Autre cas, en 2014 : un néphrologue du Centre hospitalier de Dunkerque participe au Symposium Nephro Agora à Paris, où lui sont associés 8 406 euros de frais de repas ! En réalité, "la totalité du budget de la convention a été attribuée" à ce docteur, s'excusait un responsable du laboratoire.
Reste également le fait que des liens d'intérêt sont susceptibles de rester cachés au public, si un laboratoire pharmaceutique ou une entreprise de matériel médical omet malgré leur obligation de les inscrire dans le fichier.
Notre méthodologie
Pour traiter ce jeu de données, accessible librement via le le site Data.gouv.fr, il a fallu resserrer notre recherche de façon très précise : le tableur consacré aux avantages perçus contenait, à l'origine, 10 millions de lignes !En se concentrant sur les médecins généralistes du Nord et du Pas-de-Calais seulement, il a été possible de réduire cette liste à 116 000 lignes.

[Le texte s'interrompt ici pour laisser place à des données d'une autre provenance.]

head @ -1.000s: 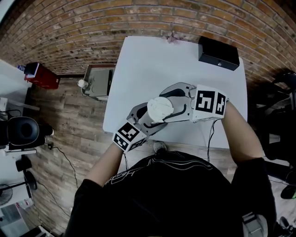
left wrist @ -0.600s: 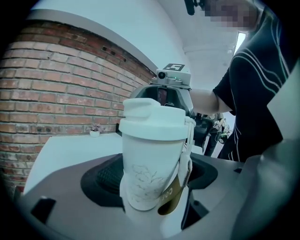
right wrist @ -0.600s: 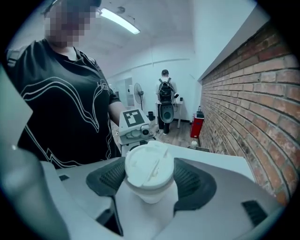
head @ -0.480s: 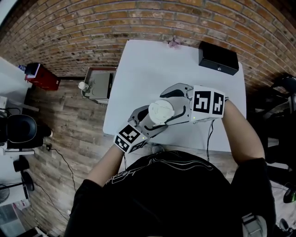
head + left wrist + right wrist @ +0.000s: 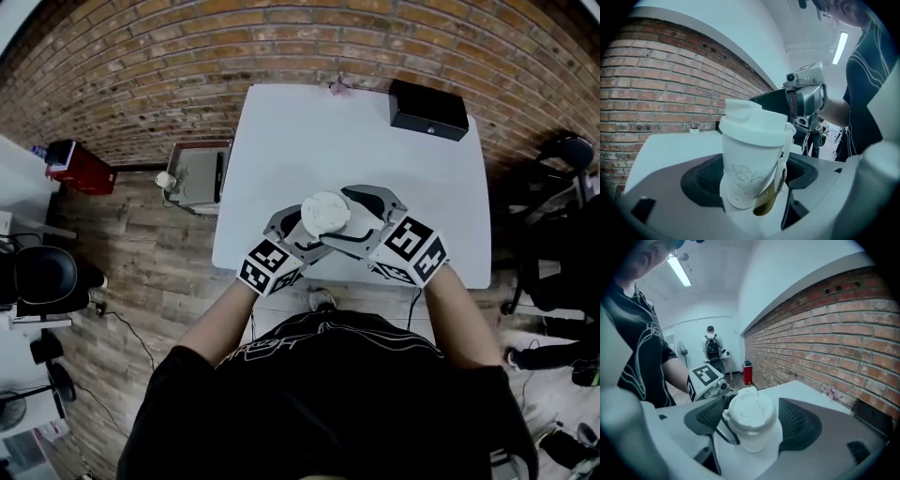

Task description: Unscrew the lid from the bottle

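upright bottle (image 5: 749,157), lid (image 5: 757,129) up — pinched in left gripper (image 5: 752,177), right gripper (image 5: 753,420) opening round lid

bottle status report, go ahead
Left tongs shut on bottle. Right tongs opening, lid between them. Lid still on. Nothing in the way.

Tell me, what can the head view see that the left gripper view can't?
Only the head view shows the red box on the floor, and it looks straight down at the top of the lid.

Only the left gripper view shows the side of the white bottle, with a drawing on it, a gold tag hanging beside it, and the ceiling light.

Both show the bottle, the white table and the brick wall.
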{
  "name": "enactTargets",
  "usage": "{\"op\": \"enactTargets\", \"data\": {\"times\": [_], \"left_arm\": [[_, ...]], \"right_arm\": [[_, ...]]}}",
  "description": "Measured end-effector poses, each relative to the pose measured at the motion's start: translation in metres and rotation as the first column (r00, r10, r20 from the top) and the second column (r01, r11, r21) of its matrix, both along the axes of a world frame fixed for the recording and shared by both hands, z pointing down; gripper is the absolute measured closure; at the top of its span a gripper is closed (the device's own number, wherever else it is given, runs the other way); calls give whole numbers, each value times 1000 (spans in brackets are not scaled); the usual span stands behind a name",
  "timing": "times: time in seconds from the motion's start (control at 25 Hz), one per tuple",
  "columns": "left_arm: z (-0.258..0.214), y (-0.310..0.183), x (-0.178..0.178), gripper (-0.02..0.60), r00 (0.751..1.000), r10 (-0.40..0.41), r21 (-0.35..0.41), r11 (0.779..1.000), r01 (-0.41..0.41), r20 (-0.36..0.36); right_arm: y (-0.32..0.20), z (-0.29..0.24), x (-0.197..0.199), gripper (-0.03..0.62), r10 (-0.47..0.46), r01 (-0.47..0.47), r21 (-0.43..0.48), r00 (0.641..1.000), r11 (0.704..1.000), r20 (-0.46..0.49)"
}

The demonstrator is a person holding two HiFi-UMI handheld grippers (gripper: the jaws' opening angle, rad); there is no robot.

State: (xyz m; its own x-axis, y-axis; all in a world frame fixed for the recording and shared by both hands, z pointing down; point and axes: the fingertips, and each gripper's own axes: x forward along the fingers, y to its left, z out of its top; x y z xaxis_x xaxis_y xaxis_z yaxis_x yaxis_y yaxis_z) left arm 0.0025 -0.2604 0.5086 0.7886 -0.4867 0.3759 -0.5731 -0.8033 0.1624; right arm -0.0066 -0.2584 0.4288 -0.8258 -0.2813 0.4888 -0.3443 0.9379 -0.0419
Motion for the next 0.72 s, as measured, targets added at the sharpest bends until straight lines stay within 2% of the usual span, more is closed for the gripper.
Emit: {"op": "enactTargets", "data": {"times": [0.16, 0.32, 0.52, 0.72], "left_arm": [[2, 0, 3, 193, 1000, 1, 0, 1000, -1, -4], [2, 0, 1, 193, 1000, -5, 3, 1000, 5, -9], [2, -1, 4, 193, 1000, -12, 7, 1000, 12, -14], [4, 0, 3, 193, 1000, -14, -3, 1000, 14, -3]], "right_arm": [[2, 11, 0, 240, 157, -157, 8, 988, 988, 3], [0, 13, -3, 253, 248, -249, 32, 969, 968, 17], [0, 13, 0, 256, 266, -267, 41, 964, 963, 32], [-1, 16, 0, 251, 227, -228, 38, 974, 973, 20]]}}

Encore une fois, cet article n'a pas pour vocation de pointer du doigt les professionnels de la santé ou d'émettre un jugement de valeur, mais de permettre un accès à une base de données réalisée pour "préserver la nécessaire relation de confiance entre les citoyens, les usagers et les multiples acteurs du système de santé", dans le cadre de notre mission de service public.